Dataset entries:
******************************
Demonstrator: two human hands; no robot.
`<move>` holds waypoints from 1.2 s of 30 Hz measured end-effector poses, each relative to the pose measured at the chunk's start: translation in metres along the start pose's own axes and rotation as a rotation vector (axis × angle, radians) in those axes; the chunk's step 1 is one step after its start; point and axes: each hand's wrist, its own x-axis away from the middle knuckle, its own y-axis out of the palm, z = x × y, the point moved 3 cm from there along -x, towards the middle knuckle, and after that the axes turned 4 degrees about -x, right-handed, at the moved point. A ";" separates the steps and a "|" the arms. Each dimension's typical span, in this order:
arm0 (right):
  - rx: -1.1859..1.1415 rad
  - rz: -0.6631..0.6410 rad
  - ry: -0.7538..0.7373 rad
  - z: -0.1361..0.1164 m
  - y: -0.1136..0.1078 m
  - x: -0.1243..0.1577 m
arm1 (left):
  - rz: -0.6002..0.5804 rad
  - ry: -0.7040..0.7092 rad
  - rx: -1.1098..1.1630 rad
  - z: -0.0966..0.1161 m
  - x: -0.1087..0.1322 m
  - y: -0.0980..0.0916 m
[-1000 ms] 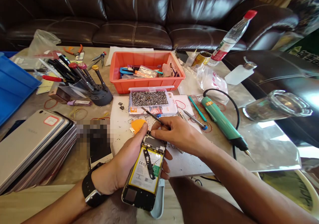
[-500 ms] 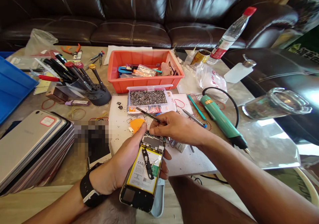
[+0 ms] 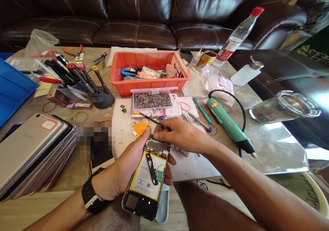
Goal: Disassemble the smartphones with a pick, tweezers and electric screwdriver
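**Q:** Hands?

**A:** Left hand (image 3: 123, 167) grasping an opened smartphone (image 3: 146, 178) from below, fingers wrapped round its edge. Right hand (image 3: 181, 135) pinching one slim black screwdriver (image 3: 151, 120) just above it.

**Q:** Handling?

**A:** Probably light, stiff, fragile. Battery and board exposed, so take it by the side edges.

**Q:** Location, counts?

**A:** Phone's held over one white mat (image 3: 192, 167), near one orange pry pick (image 3: 141, 128). Beyond: one screw box (image 3: 153, 100), one orange tray (image 3: 149, 88). On the surface (image 3: 69, 176) at left, one stack of phones (image 3: 32, 148), count unclear.
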 end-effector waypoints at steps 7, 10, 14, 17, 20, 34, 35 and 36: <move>0.133 0.042 0.025 -0.009 0.004 0.004 | 0.013 -0.025 -0.039 -0.001 0.001 0.000; 0.127 0.019 0.031 -0.010 0.006 0.004 | 0.040 0.010 -0.083 0.000 0.003 0.002; 0.071 0.056 0.030 -0.006 0.005 0.005 | 0.039 0.032 -0.110 0.001 0.005 0.006; -0.052 0.053 0.052 0.000 0.002 0.005 | 0.027 0.066 -0.091 0.003 0.007 0.008; -0.121 0.049 0.068 0.005 -0.001 0.005 | 0.026 0.070 -0.073 0.004 0.008 0.009; -0.458 -0.164 0.133 0.005 0.013 0.000 | -0.018 0.067 -0.011 -0.001 0.004 0.001; -0.501 -0.180 0.138 0.006 0.014 0.001 | -0.017 0.064 -0.009 -0.001 0.003 0.000; -0.521 -0.187 0.135 0.007 0.014 0.001 | -0.020 0.062 -0.011 -0.001 0.002 -0.001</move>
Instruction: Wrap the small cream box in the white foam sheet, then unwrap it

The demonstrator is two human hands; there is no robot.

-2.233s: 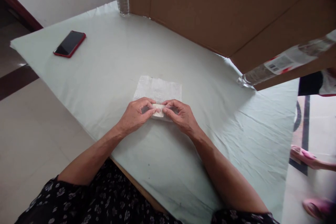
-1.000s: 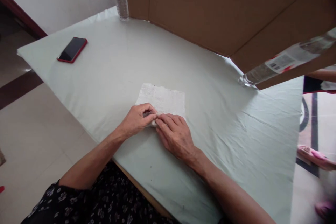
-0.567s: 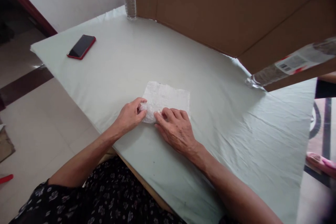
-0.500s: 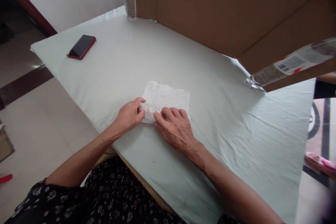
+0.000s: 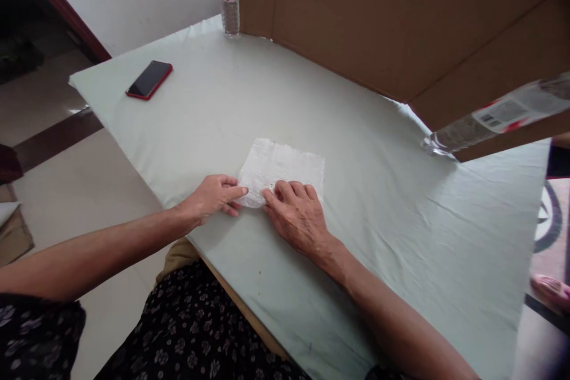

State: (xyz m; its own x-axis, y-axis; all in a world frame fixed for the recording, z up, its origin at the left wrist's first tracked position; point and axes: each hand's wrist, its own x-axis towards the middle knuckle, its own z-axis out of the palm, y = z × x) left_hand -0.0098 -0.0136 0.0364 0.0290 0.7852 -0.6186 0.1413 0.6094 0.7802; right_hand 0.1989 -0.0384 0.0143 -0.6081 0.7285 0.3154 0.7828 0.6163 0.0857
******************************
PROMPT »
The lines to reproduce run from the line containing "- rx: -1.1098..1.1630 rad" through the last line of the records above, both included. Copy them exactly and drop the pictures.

RESPONSE BOX »
  - rx: -1.1098..1.1630 rad
  - z: -0.0966..0.1161 m
  - x: -0.1087..0.1322 m
  - y: -0.0980..0.0916 m
[-1000 ms] 
[-500 ms] 
[+0 ms] 
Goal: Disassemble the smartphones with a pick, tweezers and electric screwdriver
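**Q:** Hands?

**A:** Left hand (image 3: 123, 167) grasping an opened smartphone (image 3: 146, 178) from below, fingers wrapped round its edge. Right hand (image 3: 181, 135) pinching one slim black screwdriver (image 3: 151, 120) just above it.

**Q:** Handling?

**A:** Probably light, stiff, fragile. Battery and board exposed, so take it by the side edges.

**Q:** Location, counts?

**A:** Phone's held over one white mat (image 3: 192, 167), near one orange pry pick (image 3: 141, 128). Beyond: one screw box (image 3: 153, 100), one orange tray (image 3: 149, 88). On the surface (image 3: 69, 176) at left, one stack of phones (image 3: 32, 148), count unclear.
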 end-effector waypoints at steps 7, 10, 14, 17, 20, 34, 35 and 36: <move>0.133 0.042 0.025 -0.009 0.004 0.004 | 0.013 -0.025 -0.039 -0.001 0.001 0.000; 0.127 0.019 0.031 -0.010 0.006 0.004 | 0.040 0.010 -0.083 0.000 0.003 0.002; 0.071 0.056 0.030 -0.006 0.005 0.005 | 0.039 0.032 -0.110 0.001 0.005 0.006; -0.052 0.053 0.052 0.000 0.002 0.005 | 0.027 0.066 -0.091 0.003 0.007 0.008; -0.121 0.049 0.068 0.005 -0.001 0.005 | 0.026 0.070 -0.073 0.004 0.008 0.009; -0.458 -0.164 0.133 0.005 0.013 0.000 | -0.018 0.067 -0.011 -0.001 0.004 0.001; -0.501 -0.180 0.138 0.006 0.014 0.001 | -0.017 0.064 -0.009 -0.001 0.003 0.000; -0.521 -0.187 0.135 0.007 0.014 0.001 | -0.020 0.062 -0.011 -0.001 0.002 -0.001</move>
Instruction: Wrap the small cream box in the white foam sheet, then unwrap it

The demonstrator is two human hands; there is no robot.

-2.233s: 
-1.000s: 
-0.567s: 
-0.500s: 
+0.000s: 

State: (xyz m; its own x-axis, y-axis; all in a world frame fixed for the recording, z up, its origin at the left wrist's first tracked position; point and axes: each hand's wrist, its own x-axis towards the middle knuckle, its own z-axis out of the palm, y = z × x) left_hand -0.0098 -0.0136 0.0364 0.0290 0.7852 -0.6186 0.1413 0.6094 0.7802; right_hand 0.1989 -0.0384 0.0143 -0.6081 0.7285 0.3154 0.7828 0.6163 0.0857

The answer given is complete as it stands.